From 2020/21 onwards, tax relief for finance costs (such as mortgage interest) on residential properties is given only as a tax reduction at the basic rate, such that 20% of the allowable finance costs are deducted from the tax due (this restriction does not apply to corporate landlords).
Where the cash basis is used, expenditure is only recognised once it is paid. Thus, if the landlord takes a mortgage holiday and no interest is paid, no relief is given despite the fact that interest continues to accrue. Thus, if a landlord only makes nine mortgage payments in 2020/21 rather than 12, relief will only be given for interest element of those nine payments, rather than the interest charged for the full year.
By contrast, under the accruals basis relief is given for the period in which the expense arises rather than when payment is made. As interest continues to accrue throughout a mortgage holiday, the landlord will be able to claim the full tax reduction on the interest accruing in the 2020/21 tax year, even if the interest was not paid in full in the year because the landlord took advantage of a mortgage payment holiday.
Relief for expenses
During the Covid-19 pandemic, landlords remained legally obliged to ensure that their properties continue to meet the required standard. As such, urgent and essential health and safety repairs have to be carried out. However, landlords can agree with their tenants that non-essential repairs are carried out at a later date.
Normal rules apply as regards tax relief for expenses that relate ‘wholly and exclusively’ to the property rental business, with deductions permitted in accordance with the cash basis or accruals basis rules, as appropriate.
Furnished holiday lettings
The Covid-19 pandemic has hit the hospitality and leisure sector particularly hard, and landlords offering furnished holiday lettings (FHL) accommodation may be unable to meet the occupancy conditions.
The third test (i.e. the lettings condition) requires that the property must be let commercially as furnished holiday accommodation to the public for at least 105 days in the year. Let’s of more than 31 days are not counted unless the let exceeds 31 days as a result of unforeseen circumstances. This may potentially include tenants self-isolating in the property because they were unable to return home. Lets to family or friends on a non-commercial basis are also ignored.

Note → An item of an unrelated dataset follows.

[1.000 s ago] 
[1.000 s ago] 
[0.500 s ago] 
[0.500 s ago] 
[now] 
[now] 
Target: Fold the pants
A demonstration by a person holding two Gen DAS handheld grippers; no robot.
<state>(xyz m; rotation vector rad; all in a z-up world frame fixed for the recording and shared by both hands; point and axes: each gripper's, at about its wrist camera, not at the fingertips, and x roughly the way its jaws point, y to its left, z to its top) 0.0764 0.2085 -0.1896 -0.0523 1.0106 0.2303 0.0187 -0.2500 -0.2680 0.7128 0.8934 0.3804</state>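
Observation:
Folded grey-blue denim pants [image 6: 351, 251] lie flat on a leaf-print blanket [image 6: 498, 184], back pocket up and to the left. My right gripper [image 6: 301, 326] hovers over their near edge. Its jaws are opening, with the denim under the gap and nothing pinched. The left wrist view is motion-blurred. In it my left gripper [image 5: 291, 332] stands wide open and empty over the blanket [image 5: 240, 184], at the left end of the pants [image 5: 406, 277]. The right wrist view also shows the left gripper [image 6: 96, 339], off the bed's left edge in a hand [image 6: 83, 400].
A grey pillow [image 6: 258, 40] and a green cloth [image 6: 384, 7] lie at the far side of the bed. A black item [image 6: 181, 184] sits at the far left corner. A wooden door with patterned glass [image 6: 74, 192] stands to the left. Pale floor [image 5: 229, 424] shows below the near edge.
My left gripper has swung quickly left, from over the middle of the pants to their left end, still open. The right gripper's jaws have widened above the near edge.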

If this condition is not met in 2020/21 as a result of the pandemic, all is not lost and there are two routes by which it may be possible to reach the required occupancy threshold – an averaging election or a ‘period of grace’ election.
An averaging election can be used where a landlord has more than one holiday let and one or more of the properties does not meet the letting condition. Instead of applying this test on a property by property basis, it can be applied by reference to the average rate of occupancy across all properties let as FHLs. Thus, the test is treated as met if on average the holiday lets are let for 105 days in the tax year. An averaging election may help landlords with mixed portfolios including some winter holidays lets as well as those that are popular in the summer.
A period of grace election can be used where the landlord genuinely intended to meet the letting condition but was unable to. The Covid-19 pandemic is a prime example of where this may be the case, and offers landlords a potential lifeline.
To make a period of grace election, the pattern of occupation and availability conditions must be met. Also, the letting condition must have been met in the year before the first year in which the landlord wishes to make the period of grace election. If the letting condition is not met again in the following year, a second period of grace election can be made. However, if the test is not met in year four after two period of grace elections, the property will no longer qualify as a furnished holiday letting.
A period of grace election can be made either on the self-assessment tax return or separately (either with or without an averaging election). A period of grace election for 2020/21 must be made by 31 January 2023.
Landlords should check they are taking advantage of the reliefs available to them where they have been adversely affected by the Covid-19 pandemic.